- Recorded data -
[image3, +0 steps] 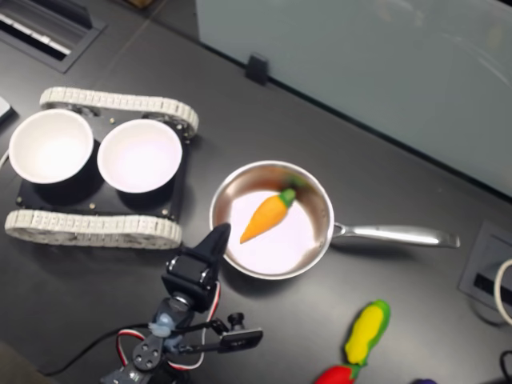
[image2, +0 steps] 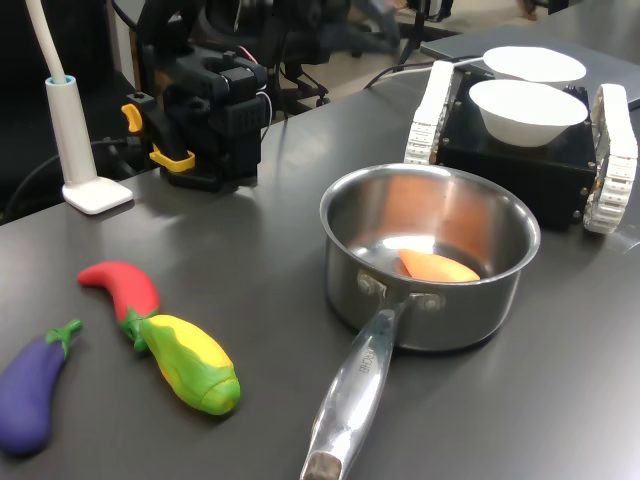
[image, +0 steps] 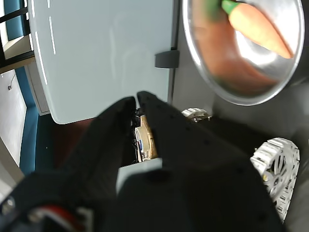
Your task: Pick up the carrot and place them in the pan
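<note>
The carrot (image3: 266, 214), orange with a green stem end, lies on the floor of the pan (image3: 320, 240), free of the gripper. It also shows inside the pan in the wrist view, carrot (image: 258, 29) and pan (image: 231, 92), and in the first exterior view, carrot (image2: 437, 266) and pan (image2: 430, 320). My black gripper (image3: 218, 236) hovers raised beside the pan's rim, on the side away from the long handle (image3: 392, 234). In the wrist view the gripper (image: 135, 100) is shut, fingertips together, holding nothing.
A tracked black base (image3: 92, 228) carrying two white bowls (image3: 140, 154) stands at the second exterior view's left of the pan. A red chili (image2: 122, 285), a yellow corn (image2: 192, 362) and a purple eggplant (image2: 30, 385) lie at the first exterior view's left. A pale panel (image3: 360, 56) borders the table's far side.
</note>
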Controlling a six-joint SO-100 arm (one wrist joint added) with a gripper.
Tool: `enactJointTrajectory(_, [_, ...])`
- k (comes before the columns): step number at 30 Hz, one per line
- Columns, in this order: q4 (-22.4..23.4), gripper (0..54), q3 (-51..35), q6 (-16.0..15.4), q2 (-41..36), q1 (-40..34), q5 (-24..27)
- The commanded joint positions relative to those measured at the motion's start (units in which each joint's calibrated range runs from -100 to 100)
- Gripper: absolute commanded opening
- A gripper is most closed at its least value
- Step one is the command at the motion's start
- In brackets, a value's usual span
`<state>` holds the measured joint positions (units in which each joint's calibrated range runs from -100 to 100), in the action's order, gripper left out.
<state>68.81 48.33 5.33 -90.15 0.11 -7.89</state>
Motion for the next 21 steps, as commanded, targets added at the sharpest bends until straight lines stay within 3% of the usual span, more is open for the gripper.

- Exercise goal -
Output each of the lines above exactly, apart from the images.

- Response to the task -
[image3, +0 steps] 
[image2, +0 steps] 
[image, +0 steps] 
Your task: Pick up the carrot and place them in the pan
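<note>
The carrot (image3: 266, 214), orange with a green stem end, lies on the floor of the pan (image3: 320, 240), free of the gripper. It also shows inside the pan in the wrist view, carrot (image: 258, 29) and pan (image: 231, 92), and in the first exterior view, carrot (image2: 437, 266) and pan (image2: 430, 320). My black gripper (image3: 218, 236) hovers raised beside the pan's rim, on the side away from the long handle (image3: 392, 234). In the wrist view the gripper (image: 135, 100) is shut, fingertips together, holding nothing.
A tracked black base (image3: 92, 228) carrying two white bowls (image3: 140, 154) stands at the second exterior view's left of the pan. A red chili (image2: 122, 285), a yellow corn (image2: 192, 362) and a purple eggplant (image2: 30, 385) lie at the first exterior view's left. A pale panel (image3: 360, 56) borders the table's far side.
</note>
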Controlling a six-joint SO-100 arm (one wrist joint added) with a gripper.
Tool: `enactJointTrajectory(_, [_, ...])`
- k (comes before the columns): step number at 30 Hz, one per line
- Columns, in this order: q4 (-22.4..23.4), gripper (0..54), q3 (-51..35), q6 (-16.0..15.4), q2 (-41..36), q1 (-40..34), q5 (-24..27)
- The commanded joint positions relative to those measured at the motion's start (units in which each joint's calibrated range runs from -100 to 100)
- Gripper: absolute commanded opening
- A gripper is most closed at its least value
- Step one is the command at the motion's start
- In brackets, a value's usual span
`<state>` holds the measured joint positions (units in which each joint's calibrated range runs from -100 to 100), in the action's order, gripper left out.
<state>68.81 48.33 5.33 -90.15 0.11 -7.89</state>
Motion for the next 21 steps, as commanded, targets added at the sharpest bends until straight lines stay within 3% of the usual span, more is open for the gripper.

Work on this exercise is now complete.